In [1]:
import pandas as pd
import numpy as np
from sklearn.model_selection import KFold, train_test_split
from sklearn.metrics import fbeta_score, accuracy_score, precision_score, recall_score, f1_score, roc_curve, auc
from sentence_transformers import SentenceTransformer, InputExample, losses, util
from torch.utils.data import DataLoader
import torch
import gc
import os

import seaborn as sns
import matplotlib.pyplot as plt
from pathlib import Path
from typing import Tuple, List, Optional

RANDOM_SEED = 42
N_FOLDS = 5
EPOCHS=3
THRESHOLDS = [0.35, 0.4, 0.45, 0.5, 0.55, 0.6, 0.65, 0.7, 0.75, 0.8, 0.85, 0.9, 0.95]  # Thresholds to test

FULL_TEST = False

N_SAMPLES_PER_CLASS = 500


os.environ["CUDA_VISIBLE_DEVICES"] = "0,1"


In [None]:
# Clean up
objects_to_delete = ['model', 'train_loss', 'evaluator', 'train_dataloader', 'trainer']

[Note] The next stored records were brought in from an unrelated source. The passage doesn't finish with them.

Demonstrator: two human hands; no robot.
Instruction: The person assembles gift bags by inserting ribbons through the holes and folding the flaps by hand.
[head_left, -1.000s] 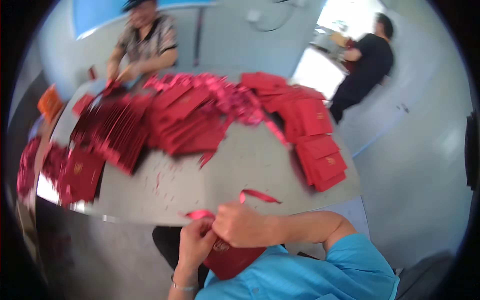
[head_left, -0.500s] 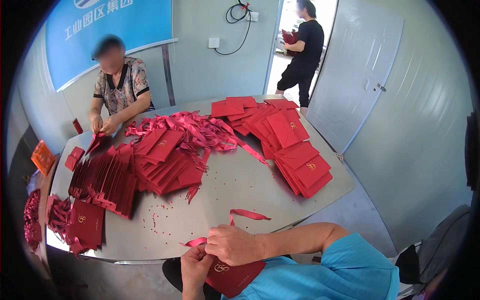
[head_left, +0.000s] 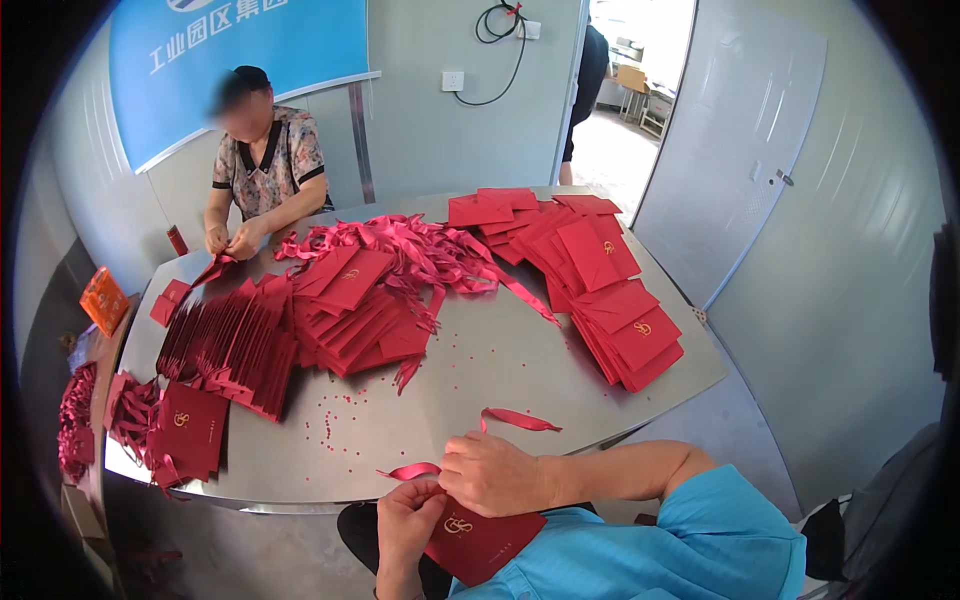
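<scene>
A dark red envelope [head_left: 482,548] with a gold emblem rests in my lap at the table's near edge. My left hand [head_left: 408,528] pinches its upper left part, thumb and fingers pressed together. Just above, my right hand [head_left: 494,474] is closed at the envelope's top edge, gripping a pinkish-red ribbon [head_left: 522,419]. One end of the ribbon sticks out beyond the right hand's knuckles, and another end lies to the left, above my left hand. The spot where ribbon meets envelope is hidden behind my fingers.
Stacks of red envelopes stand at the table's left [head_left: 228,345] and right [head_left: 628,330]. Loose ribbons [head_left: 400,250] are heaped between them. Small red dots [head_left: 345,420] are scattered on the metal table [head_left: 480,370]. Across the table a co-worker [head_left: 265,165] handles a red piece.
The person in the doorway has moved left, now mostly behind the wall. The whole view has shifted slightly. My hands keep nearly the same pinching hold at the envelope's top.
</scene>
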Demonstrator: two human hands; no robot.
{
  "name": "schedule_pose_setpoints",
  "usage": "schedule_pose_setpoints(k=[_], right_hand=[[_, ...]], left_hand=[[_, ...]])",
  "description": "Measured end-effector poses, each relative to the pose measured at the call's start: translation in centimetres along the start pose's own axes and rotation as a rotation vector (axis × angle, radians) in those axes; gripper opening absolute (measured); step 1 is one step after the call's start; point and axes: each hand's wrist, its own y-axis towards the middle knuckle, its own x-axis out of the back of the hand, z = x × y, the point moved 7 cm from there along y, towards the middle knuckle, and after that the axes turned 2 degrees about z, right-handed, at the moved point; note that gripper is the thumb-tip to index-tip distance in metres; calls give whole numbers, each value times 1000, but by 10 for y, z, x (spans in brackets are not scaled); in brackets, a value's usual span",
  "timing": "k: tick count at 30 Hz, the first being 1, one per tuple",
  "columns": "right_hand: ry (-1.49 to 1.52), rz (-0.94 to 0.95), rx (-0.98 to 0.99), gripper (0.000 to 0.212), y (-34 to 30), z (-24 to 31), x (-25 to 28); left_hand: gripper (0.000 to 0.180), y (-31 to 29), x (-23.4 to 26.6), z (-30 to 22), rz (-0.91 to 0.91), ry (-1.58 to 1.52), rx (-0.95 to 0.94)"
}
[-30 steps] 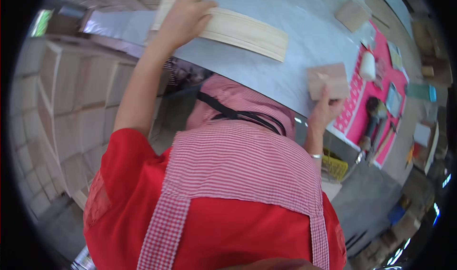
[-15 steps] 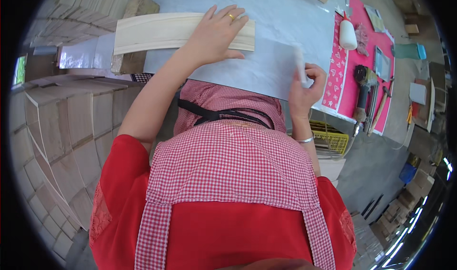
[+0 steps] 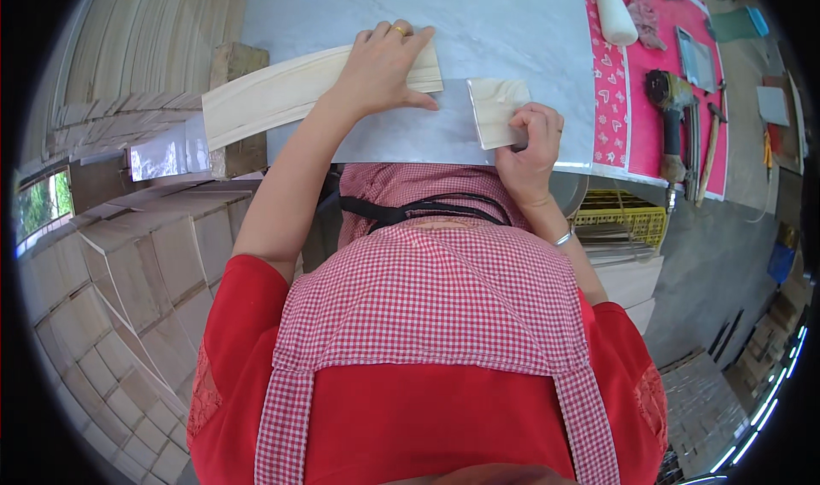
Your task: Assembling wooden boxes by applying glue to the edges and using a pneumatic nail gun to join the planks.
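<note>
A long, pale wooden board (image 3: 273,92) lies slantwise at the left of the table, its left end over a wooden block (image 3: 241,156). My left hand (image 3: 376,70) spans the board near its right end, fingers bent over the far edge and thumb by the near edge. To the right, my right hand (image 3: 531,152) pinches the lower right corner of a small, squarish pale piece (image 3: 495,105) with wood-like grain. It is tilted up off the grey-white tabletop (image 3: 478,23), with a gap between it and the board.
Stacked thin boards (image 3: 145,49) stand at the far left, with more wooden stacks (image 3: 128,271) below. On a pink cloth (image 3: 632,135) at the right are a white squeeze bottle (image 3: 617,19), a power tool (image 3: 670,117) and a hammer (image 3: 711,152). A yellow crate (image 3: 623,220) sits under the table.
The small piece, seen nearly edge-on before, now shows its broad face and is farther left. The board has turned, its left end nearer me, with my left hand still on it. The view has shifted.
</note>
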Motion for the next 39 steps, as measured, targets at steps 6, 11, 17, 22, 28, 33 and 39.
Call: schedule_pose_setpoints(k=[6,11,17,22,28,33,39], right_hand=[[33,-16,-25,39,9,2,-4],[133,-19,-128,58,29,12,-22],[199,86,-98,71,44,30,-60],[229,85,-65,75,47,36,-65],[210,99,-89,74,46,33,-70],[196,106,-95,72,46,32,-71],[201,92,-91,72,45,32,-71]], left_hand=[[87,5,25,-12,46,-100,0],[84,-4,76,-36,-125,-280,-125],[84,-7,88,-42,-146,-296,-158],[83,-2,89,-44,-126,-304,-156],[82,6,83,-43,-127,-279,-159],[81,9,81,-42,-127,-285,-158],[81,10,76,-40,-121,-290,-145]])
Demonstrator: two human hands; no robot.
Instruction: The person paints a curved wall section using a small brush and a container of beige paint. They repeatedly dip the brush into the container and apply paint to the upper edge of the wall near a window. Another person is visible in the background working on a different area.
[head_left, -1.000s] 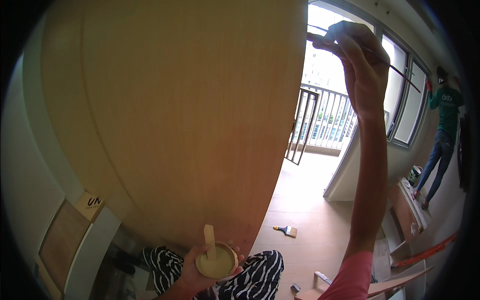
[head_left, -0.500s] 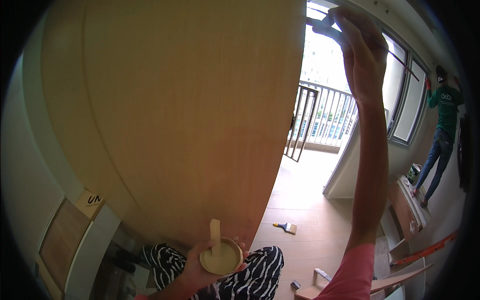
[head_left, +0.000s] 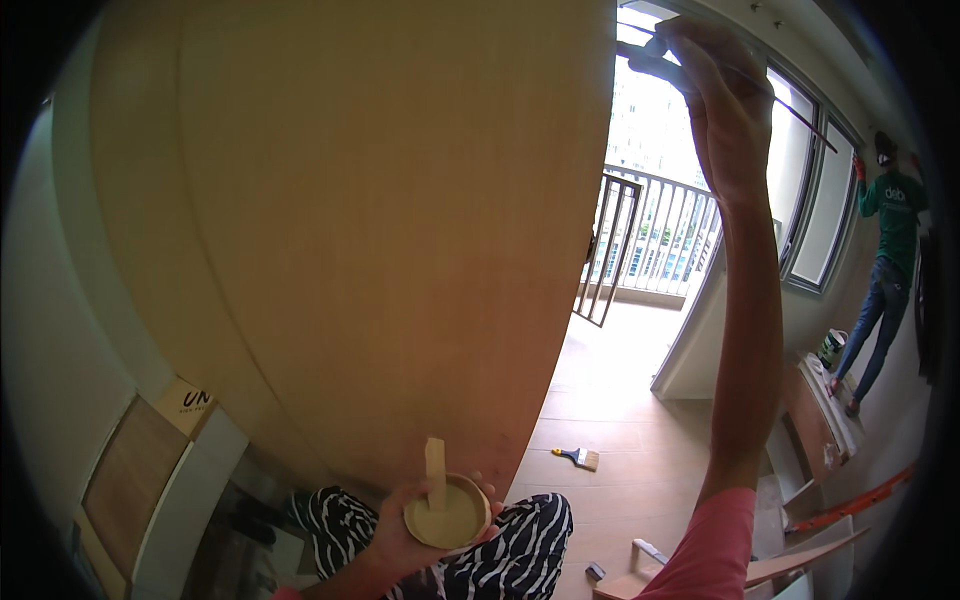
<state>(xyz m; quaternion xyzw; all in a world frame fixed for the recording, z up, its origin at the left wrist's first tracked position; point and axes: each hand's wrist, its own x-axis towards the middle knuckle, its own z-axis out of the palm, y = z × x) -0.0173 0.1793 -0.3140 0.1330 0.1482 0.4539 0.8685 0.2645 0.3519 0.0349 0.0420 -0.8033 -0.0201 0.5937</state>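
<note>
In my left hand (head_left: 395, 540), low in front of me, is a small round bowl (head_left: 462, 518) with pale yellowish paint-like stuff inside. A flat wooden stick (head_left: 435, 468) stands tilted in the bowl. My right hand (head_left: 722, 110) is raised high, fingers pinched round a thin brush (head_left: 808, 127) whose dark, slender handle sticks out behind the hand. The brush's front end points left to the upper edge of a large wood-grain door panel (head_left: 380, 240); against the bright light its tip is hard to make out. My fingertips lie close beside that edge.
A wide paintbrush (head_left: 577, 459) lies on the tiled floor (head_left: 620, 420). Boards lean at the left (head_left: 135, 465) and lower right (head_left: 800, 560), near an orange rail (head_left: 855, 500). Behind are a balcony railing (head_left: 665, 235) and a person (head_left: 890, 230) on a bench by a paint can (head_left: 832, 347).
The whole view has shifted slightly, so things sit a little farther right. Both hands keep their holds, and the brush stays at the panel's edge.
</note>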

for obj in objects_to_delete:
    if obj in globals():
        del globals()[obj]

# 2. Force Python garbage collection (frees CPU RAM)
gc.collect()

# 3. Clear the PyTorch allocator cache (frees GPU memory)
torch.cuda.empty_cache()

# 4. Check available memory
print(f"Allocated: {torch.cuda.memory_allocated() / 1024**3:.2f} GB")
print(f"Reserved:  {torch.cuda.memory_reserved() / 1024**3:.2f} GB")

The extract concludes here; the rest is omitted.